- FEBRUARY 12 – APRIL 4, 2015
- Opening Reception and Birthday Bash: Thursday, February 12, 6-8PM
- Philadelphia Photo Arts Center
- Tuesday–Saturday · 10am - 6pm & Sunday · 10am - 2pm
- Free & Open To The Public
Philadelphia Photo Arts Center is proud to announce Beyond the Surface: Image as Object featuring works by David Kennedy Cutler, Ethan Greenbaum, and Sara Greenberger Rafferty, curated by Dan Leers.
Living in an image-saturated world, we are barraged with a constant stream of pictures and advertisements through news outlets, television, billboards, and the internet. Cutler, Greenbaum, and Rafferty co-opt mainstream media and modify it using photography combined with other techniques such as collage and sculpture. These artists explore beyond the surface meaning of everyday images and objects and draw attention to consumerist tendencies.
David Kennedy Cutler (b. 1979, lives and works in Brooklyn, NY) arranges photographs from his personal life into dizzying compositions printed on sheets of metal. He then forms the metal into jagged sculptures that are physical representations of the virtual junk mail that fills up our inboxes. Beyond the Surface features eight works by Cutler that explore his fascination with the human ability to process the flood of mass media that inundates society on a daily basis.
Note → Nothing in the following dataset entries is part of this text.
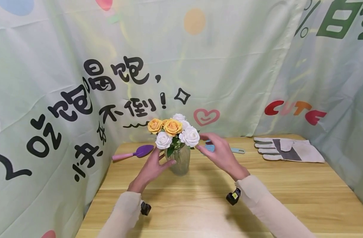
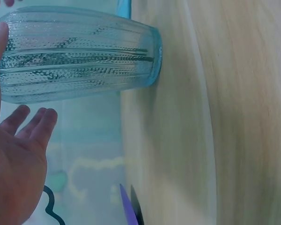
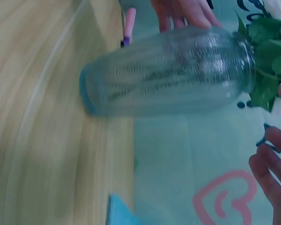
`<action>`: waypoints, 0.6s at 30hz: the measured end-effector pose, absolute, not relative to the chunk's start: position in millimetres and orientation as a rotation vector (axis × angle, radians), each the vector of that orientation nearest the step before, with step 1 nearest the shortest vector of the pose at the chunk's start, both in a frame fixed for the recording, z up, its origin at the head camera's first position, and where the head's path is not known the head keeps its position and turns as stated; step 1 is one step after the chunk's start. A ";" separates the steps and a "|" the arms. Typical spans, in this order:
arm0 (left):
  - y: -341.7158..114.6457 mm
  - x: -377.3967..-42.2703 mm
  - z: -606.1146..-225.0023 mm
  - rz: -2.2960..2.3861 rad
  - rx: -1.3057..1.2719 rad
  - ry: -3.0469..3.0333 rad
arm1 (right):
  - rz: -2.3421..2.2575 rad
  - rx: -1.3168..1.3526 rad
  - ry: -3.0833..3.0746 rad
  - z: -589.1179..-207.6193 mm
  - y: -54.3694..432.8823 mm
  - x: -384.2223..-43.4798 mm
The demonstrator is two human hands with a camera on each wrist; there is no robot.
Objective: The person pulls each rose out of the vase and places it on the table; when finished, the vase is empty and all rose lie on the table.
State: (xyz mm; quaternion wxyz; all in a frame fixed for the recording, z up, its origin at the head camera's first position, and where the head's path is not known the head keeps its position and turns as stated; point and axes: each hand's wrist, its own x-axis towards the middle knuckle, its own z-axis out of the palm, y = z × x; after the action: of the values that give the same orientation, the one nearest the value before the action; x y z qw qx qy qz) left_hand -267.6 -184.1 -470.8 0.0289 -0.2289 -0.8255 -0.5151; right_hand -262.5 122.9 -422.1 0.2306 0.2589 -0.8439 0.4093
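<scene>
A ribbed clear glass vase [image 1: 181, 162] stands upright on the wooden table, holding a bunch of orange roses [image 1: 173, 127] and white roses [image 1: 189, 136] with green leaves [image 3: 267, 47]. At the vase's left side is my left hand [image 1: 154, 167], thumb in front of the glass and fingers spread. In the left wrist view those fingers [image 2: 44, 124] reach beside the vase without closing round it. My right hand [image 1: 221, 153] hovers right of the flowers, fingertips close to a white rose. Its fingers are loosely bent and grip nothing in the right wrist view.
Behind the left hand lies a small trowel [image 1: 144, 151] with a purple blade and pink handle. A light blue tool [image 1: 237, 150] lies partly hidden behind the right hand. White and grey work gloves [image 1: 303, 152] rest at the back right. Printed curtains [image 1: 229, 72] hang around the table.
</scene>
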 end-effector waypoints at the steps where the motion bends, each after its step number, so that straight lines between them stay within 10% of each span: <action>1: -183.8 -267.7 -471.7 -1.602 -0.704 -2.543 | 1.152 0.717 -2.313 -422.2 118.3 -262.8; 18: -182.0 -265.8 -473.7 -1.704 -0.630 -2.568 | 1.265 0.728 -2.256 -423.8 69.7 -266.3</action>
State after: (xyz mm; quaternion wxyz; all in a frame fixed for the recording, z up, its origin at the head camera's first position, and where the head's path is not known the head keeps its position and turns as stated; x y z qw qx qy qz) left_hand -265.8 -182.0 -473.7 -0.0019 -0.2004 -0.8163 -0.5417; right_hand -266.3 69.7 -423.8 0.2251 0.2640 -0.8180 0.4588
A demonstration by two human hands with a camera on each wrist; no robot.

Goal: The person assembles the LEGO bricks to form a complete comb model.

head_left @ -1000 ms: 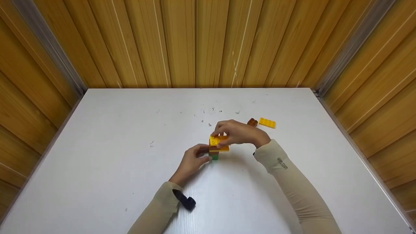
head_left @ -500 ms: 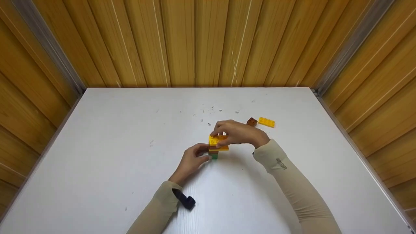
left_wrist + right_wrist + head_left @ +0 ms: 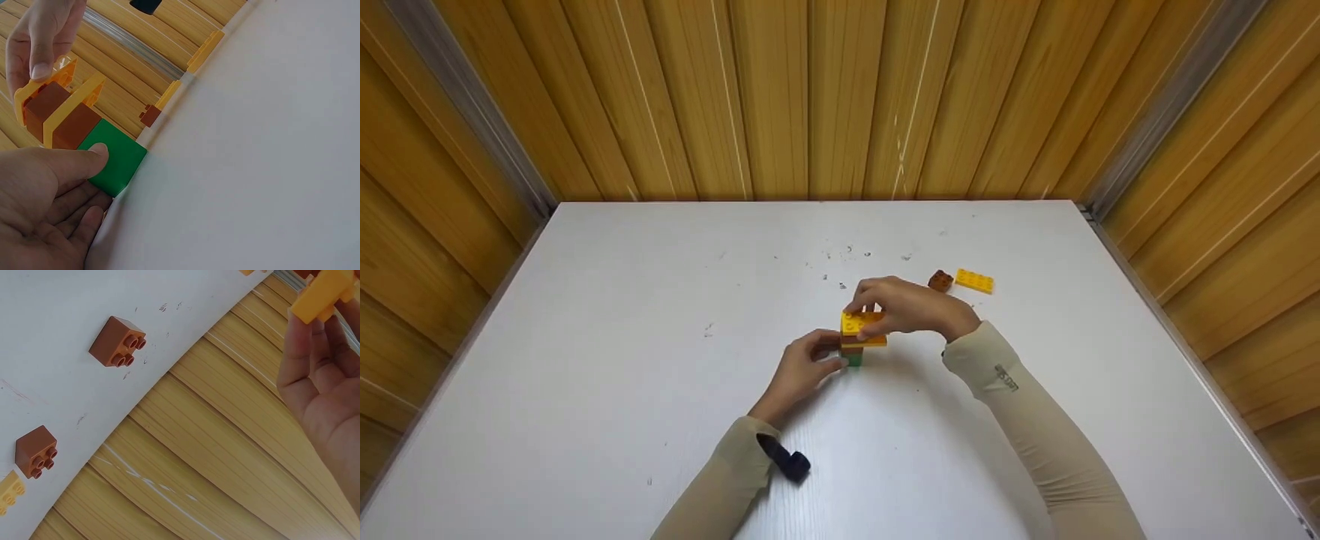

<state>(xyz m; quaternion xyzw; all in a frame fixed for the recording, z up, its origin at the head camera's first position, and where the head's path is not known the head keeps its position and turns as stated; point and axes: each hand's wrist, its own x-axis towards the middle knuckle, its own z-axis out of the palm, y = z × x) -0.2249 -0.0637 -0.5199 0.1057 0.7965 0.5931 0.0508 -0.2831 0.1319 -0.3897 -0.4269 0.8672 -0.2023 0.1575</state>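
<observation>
A small upright tower of toy building bricks stands on the white table (image 3: 622, 360). Its base is a green brick (image 3: 118, 154); above come a brown brick (image 3: 77, 127), a yellow plate (image 3: 72, 108), another brown brick (image 3: 46, 111) and a top yellow plate (image 3: 853, 323). My left hand (image 3: 802, 367) grips the green brick, thumb on its near face and fingers behind. With thumb and fingers, my right hand (image 3: 916, 306) pinches the top plate, which sits slightly tilted over the upper brown brick. Both yellow plates overhang toward the right.
Behind the right hand, a brown brick (image 3: 940, 280) and a yellow plate (image 3: 975, 281) lie on the table. The right wrist view shows a second loose brown brick (image 3: 116, 343). Wood-patterned panels (image 3: 780, 97) border the table's back and sides.
</observation>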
Sarah Greenberger Rafferty (b. 1978, lives and works in Brooklyn, NY) layers her own photographs with ones drawn from television and advertising to investigate body politics and gender roles. Images of male clothing, exercise videos, and Saturday Night Live comedians are printed on plastic to emphasize their glossiness. Viewers can see their own reflections, slightly obscured by the glare of gallery lights, when looking at Rafferty’s works. Seventeen pieces will be included in Beyond the Surface.
Ethan Greenbaum (b. 1979, lives and works in Brooklyn, NY) uses three-dimensional printing technology to create a surface for his photographs. These objects mimic pre-fabricated architectural elements such as wood paneling and faux-stone walls. Greenbaum wraps the shapes with modified representations of their real-life counterparts with intentional printing glitches that distort the effect. Greenbaum includes these mistakes in order to make viewers look closer. With nine works in the exhibition, Greenbaum invites viewers to contemplate the forms of these objects and the roles they play in consumer society.
This exhibition is made possible with support from the John S. and James L. Knight Foundation.